Dr Jean Paul Briand
« La crise hospitalière se prolonge et se durcit » était le titre d’un précédent article dans Magcentre daté du 15 janvier 2020. Il y était relaté que cinq chefs de service hospitaliers, exerçant au CHR d’Orléans, étaient signataires d’une lettre de démission collective . Ces médecins annonçaient ainsi qu’ils s’associaient au mouvement national de protestation contre l’état de délabrement de l’hôpital public.
Des réformes financières et de gouvernance
Depuis le 12 février, avec un mois de retard, c’est trente chefs de service du centre hospitalier universitaire (CHU) de Tours qui rejoignent ce mouvement national . Parmi les trente signatures, n’apparaît pas celle du Pr Patrice Diot, pneumologue et doyen de la faculté de médecine de Tours. Ce dernier est devenu, le 6 février 2020, le président de la conférence des doyens des facultés de médecine pour un mandat de deux ans . Ceci explique-t-il cela ?
CHU de Tours
Alors que les protestataires orléanais ne réclamaient rien pour eux, il semble qu’il n’en soit pas de même pour les patrons tourangeaux. Dans leur lettre , il est désormais question de la nécessité de mettre en place « une revalorisation significative des salaires des soignants, en plus des diverses primes annoncées » et de « la réduction des disparités de revenus entre les professionnels libéraux et hospitaliers à qualification et activité comparables ». Ce sont des réformes financières et de gouvernance qui sont maintenant exigées par les démissionnaires.

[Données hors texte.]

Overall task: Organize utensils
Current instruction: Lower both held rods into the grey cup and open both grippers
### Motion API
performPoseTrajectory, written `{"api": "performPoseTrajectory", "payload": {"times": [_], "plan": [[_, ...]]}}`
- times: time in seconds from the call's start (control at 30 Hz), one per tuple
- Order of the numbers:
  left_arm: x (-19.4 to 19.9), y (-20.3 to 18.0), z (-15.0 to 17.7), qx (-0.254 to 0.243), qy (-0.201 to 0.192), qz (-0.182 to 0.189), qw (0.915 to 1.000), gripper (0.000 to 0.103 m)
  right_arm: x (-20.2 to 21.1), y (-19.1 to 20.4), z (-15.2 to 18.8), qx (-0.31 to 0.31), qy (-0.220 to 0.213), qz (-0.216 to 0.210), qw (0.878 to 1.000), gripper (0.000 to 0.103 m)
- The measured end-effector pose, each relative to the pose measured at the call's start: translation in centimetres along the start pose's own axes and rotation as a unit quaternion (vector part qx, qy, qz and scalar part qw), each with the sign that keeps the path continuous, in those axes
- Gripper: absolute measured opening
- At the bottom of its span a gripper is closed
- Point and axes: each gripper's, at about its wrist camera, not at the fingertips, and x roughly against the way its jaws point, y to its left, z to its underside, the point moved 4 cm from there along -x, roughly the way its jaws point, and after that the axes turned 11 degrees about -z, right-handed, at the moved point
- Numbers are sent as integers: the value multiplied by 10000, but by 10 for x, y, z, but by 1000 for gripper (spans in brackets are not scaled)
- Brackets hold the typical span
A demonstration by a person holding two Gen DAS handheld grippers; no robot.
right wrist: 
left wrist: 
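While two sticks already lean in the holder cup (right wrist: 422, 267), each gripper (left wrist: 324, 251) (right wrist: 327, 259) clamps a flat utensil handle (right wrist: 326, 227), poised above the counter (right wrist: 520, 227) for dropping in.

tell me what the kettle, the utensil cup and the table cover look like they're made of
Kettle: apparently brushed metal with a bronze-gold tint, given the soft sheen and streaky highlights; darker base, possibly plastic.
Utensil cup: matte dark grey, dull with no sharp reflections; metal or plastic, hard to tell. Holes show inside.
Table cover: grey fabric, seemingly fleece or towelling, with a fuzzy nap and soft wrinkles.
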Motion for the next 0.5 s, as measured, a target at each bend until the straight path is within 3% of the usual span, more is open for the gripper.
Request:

Un exemple manifeste et désolant de l’hospitalocentrisme
L’actuel mouvement des hospitaliers universitaires semble ignorer les difficultés de la population pour accéder aux médecins de première ligne. Dans leur lettre de démission administrative de leurs chefferies de service, les mandarins tourangeaux n’y font à aucun moment référence. Pourtant, l’accessibilité aux médecins généralistes a baissé de 3,3 % entre 2015 et 2018 et va encore s’aggraver.
La région Centre Val de Loire est devenue la championne de France de la désertification médicale. A aucun moment, les responsables du seul CHU de la région Centre Val de Loire, là où sont formés les médecins de demain, n’en tiennent compte dans leurs revendications. C’est un exemple manifeste et désolant de l’hospitalocentrisme qui sévit encore en France. Il est d’ailleurs considéré comme une des causes à l’inégal accès aux soins pour tous sur le territoire national par le Haut conseil pour l’avenir de l’Assurance maladie..
Rompre avec le modèle historique de notre organisation des soins
Afin de lutter efficacement contre ce que l’on nomme les déserts médicaux, une collaboration authentique entre l’hôpital et la médecine de ville, salariée ou libérale, doit être privilégiée. Les CHU doivent accepter de s’ouvrir, sincèrement et sans arrogance, vers les plus petites structures, les encourager, les animer. Les grands centres hospitaliers devraient accepter que chaque généraliste puisse avoir sa blouse à l’hôpital, trois à quatre heures par semaine, afin de mettre en place une relation constructive avec ses confrères hospitaliers.
Une telle collaboration serait salutaire et utile pour tous, professionnels de santé et patients. Elle permettrait d’abolir la hiérarchie médicale actuelle, quasi féodale, et de rompre à profit avec le modèle historique et dépassé de notre organisation des soins.